Website speed: Google’s current priority
After June of this year, Google reminded us about the Page Experience Update in November, announcing that it will roll out in May 2021. This upcoming update is the continuity of the release of new user experience KPIs. Google’s web developers are heavily involved in the improvements of global web standards, part of them focusing on web performance (page loading speeds) and UX. These new KPIs were released in December of 2019 by Google, merged with existing UX KPIs, and three were showcased as Core Web Vitals:
- LCP – Largest Contentful Paint: how long it takes to display the page’s largest element
- FID – First Input Delay: how long it takes for a page to respond to a user’s input
- CLS – Cumulative Layout Shift: if pages suffer from unexpected movements of its content while loading
They are today additional metrics that web developers & SEOs work on, along with the traditional ones:
- TTFB – Time to First Byte: how long it takes for a web server to respond when asked for a page (or any resource)

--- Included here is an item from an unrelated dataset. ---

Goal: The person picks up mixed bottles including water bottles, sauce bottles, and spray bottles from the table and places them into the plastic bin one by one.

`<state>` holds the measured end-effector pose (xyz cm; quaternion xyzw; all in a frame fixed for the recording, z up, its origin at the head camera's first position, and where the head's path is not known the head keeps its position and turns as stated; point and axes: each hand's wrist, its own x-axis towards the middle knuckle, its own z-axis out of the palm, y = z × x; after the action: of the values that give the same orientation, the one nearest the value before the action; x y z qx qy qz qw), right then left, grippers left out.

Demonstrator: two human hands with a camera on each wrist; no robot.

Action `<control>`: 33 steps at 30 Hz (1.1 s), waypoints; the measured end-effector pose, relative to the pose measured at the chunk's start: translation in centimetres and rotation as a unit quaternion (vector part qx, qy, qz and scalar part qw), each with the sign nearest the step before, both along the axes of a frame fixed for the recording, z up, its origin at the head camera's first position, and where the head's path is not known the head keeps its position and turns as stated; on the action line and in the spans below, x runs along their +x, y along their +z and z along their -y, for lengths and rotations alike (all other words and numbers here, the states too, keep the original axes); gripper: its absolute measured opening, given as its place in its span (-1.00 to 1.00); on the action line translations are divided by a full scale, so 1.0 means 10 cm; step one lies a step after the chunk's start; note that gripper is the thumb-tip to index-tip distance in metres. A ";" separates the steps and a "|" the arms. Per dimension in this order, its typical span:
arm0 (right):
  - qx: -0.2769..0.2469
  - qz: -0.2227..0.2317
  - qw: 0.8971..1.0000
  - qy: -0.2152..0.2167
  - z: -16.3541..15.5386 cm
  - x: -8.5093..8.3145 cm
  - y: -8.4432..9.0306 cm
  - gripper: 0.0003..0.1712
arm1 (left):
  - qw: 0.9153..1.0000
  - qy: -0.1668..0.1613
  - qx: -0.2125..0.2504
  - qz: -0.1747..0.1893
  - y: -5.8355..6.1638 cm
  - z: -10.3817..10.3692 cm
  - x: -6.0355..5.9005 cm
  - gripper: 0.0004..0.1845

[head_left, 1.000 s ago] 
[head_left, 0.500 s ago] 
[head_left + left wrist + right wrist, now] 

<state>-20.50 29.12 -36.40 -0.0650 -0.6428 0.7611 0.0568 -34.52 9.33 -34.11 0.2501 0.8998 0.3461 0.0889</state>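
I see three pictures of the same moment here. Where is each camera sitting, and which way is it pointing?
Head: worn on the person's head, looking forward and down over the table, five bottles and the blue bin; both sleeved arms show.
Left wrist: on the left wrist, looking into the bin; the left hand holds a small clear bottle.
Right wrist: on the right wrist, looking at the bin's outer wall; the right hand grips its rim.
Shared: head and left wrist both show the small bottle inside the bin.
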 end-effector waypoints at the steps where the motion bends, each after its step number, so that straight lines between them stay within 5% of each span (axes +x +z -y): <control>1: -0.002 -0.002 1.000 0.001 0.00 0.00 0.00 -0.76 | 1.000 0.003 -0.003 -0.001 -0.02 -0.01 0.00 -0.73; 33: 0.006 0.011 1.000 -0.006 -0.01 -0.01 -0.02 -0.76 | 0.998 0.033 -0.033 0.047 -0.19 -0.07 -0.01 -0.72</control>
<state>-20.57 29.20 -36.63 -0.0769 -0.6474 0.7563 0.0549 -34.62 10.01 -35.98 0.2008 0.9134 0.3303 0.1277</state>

- FCP – First Contentful Paint: how long it takes for a page to display its first visual element
- Speed Index: how long a page takes to display above-the-fold elements
And many more that can prove relevant depending on the situation.
Google has gradually integrated these Core Web Vitals this year in its web performance tools:
- The CrUX – Chrome User Experience Report: data collected from users of the Chrome browser, both desktop and mobile
- Google Search Console: Search performance monitoring tool from Google, including a Web Vitals report populated by CrUX data by webpage.
- PageSpeed Insights & Lighthouse: web performance tools from Google, reporting page loading KPIs & possible improvements
Google emphasizes the importance of UX and its upcoming impact on SEO, with both providing us with opportunities (tools & KPIs) and threats (loss on organic traffic).
Loading times don’t and won’t matter much for SEO
Since the day Google made the Page Experience announcement, dozens of blog posts & news articles repeat that a website’s loading times is the utmost priority for SEO as of today. When giving a bit more thought to the topic than just headlines, this is clearly not the case. The Core Web Vitals will be included in 2021 to the Search Signals for Page Experience set of organic ranking factors. These factors include such impacting ones as HTTPS and No intrusive interstitials, both having virtually no influence on rankings. It’s not uncommon to see websites who rank well without a decent mobile experience, abusive interstitials and sometimes even no HTTPS (sometimes even a combination of all three).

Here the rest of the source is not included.